(Excerpted data begins)
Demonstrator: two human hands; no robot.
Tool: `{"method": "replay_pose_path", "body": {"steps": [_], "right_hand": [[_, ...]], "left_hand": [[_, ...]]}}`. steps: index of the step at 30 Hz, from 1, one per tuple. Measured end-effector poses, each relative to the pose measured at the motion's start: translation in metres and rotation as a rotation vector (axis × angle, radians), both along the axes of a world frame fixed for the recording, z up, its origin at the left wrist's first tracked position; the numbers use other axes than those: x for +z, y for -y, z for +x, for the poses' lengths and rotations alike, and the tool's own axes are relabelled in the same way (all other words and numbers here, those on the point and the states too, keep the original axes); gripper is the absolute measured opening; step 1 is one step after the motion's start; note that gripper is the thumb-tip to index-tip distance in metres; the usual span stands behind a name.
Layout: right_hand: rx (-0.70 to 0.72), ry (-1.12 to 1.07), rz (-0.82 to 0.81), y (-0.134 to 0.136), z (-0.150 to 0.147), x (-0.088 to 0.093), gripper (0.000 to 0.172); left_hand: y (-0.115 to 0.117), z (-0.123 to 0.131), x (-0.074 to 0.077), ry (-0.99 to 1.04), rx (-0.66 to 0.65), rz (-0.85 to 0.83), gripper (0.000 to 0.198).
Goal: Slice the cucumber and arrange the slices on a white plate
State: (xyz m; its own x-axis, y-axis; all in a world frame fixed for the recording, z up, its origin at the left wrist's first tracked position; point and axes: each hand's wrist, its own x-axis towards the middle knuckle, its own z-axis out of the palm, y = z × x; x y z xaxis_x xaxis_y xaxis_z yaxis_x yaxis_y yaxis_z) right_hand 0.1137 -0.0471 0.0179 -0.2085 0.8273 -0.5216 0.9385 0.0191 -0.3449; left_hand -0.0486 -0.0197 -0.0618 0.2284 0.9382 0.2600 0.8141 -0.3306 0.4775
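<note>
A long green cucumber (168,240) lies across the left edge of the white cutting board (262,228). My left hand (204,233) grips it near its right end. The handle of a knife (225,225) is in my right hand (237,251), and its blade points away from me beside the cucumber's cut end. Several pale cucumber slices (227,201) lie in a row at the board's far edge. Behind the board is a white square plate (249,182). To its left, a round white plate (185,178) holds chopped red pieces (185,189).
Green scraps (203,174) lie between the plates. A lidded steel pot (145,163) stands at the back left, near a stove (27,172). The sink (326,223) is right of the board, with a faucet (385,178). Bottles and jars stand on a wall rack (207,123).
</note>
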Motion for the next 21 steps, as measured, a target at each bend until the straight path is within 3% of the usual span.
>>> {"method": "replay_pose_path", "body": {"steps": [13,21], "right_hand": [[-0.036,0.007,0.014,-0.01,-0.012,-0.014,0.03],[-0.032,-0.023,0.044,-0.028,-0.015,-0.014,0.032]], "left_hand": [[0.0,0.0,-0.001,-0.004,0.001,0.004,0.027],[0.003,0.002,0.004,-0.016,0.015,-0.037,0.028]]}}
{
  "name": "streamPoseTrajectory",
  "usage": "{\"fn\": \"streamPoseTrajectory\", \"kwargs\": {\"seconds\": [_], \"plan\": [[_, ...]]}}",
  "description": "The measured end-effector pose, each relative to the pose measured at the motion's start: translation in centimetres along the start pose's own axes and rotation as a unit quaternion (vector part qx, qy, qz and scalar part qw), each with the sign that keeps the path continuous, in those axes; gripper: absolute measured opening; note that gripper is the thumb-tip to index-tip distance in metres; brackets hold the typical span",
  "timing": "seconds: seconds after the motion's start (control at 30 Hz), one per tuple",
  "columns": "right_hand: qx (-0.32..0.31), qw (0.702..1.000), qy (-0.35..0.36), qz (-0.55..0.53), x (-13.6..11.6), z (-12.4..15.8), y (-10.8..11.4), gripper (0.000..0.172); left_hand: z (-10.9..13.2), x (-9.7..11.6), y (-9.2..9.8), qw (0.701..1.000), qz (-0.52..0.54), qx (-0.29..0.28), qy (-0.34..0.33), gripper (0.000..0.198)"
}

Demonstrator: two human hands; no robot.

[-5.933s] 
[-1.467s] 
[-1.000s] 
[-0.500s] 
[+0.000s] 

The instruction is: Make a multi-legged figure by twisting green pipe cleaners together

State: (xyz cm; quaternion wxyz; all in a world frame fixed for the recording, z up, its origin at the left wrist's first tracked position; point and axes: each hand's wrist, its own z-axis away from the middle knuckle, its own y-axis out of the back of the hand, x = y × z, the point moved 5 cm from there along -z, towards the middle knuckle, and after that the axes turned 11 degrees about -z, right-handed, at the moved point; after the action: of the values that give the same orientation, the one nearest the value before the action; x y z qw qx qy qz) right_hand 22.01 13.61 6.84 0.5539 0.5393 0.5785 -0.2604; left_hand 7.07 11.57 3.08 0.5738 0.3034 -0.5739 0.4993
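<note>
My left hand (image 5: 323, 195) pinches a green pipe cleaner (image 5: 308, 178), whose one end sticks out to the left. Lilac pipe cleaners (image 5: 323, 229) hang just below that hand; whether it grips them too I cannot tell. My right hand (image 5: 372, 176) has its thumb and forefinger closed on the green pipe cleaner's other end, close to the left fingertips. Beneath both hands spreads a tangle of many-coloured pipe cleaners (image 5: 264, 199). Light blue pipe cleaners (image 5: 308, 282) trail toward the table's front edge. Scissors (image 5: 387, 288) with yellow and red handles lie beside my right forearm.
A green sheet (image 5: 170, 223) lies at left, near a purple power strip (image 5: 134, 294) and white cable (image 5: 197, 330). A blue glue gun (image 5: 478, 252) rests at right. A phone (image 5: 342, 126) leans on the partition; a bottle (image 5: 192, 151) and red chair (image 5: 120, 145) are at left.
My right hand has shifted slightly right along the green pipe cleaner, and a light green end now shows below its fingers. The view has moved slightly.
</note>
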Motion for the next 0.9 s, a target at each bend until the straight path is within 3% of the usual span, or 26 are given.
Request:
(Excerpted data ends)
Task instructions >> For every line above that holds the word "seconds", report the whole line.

Answer to the problem >>
  "usage": "{\"fn\": \"streamPoseTrajectory\", \"kwargs\": {\"seconds\": [_], \"plan\": [[_, ...]]}}",
  "timing": "seconds: seconds after the motion's start (control at 30 Hz), one per tuple",

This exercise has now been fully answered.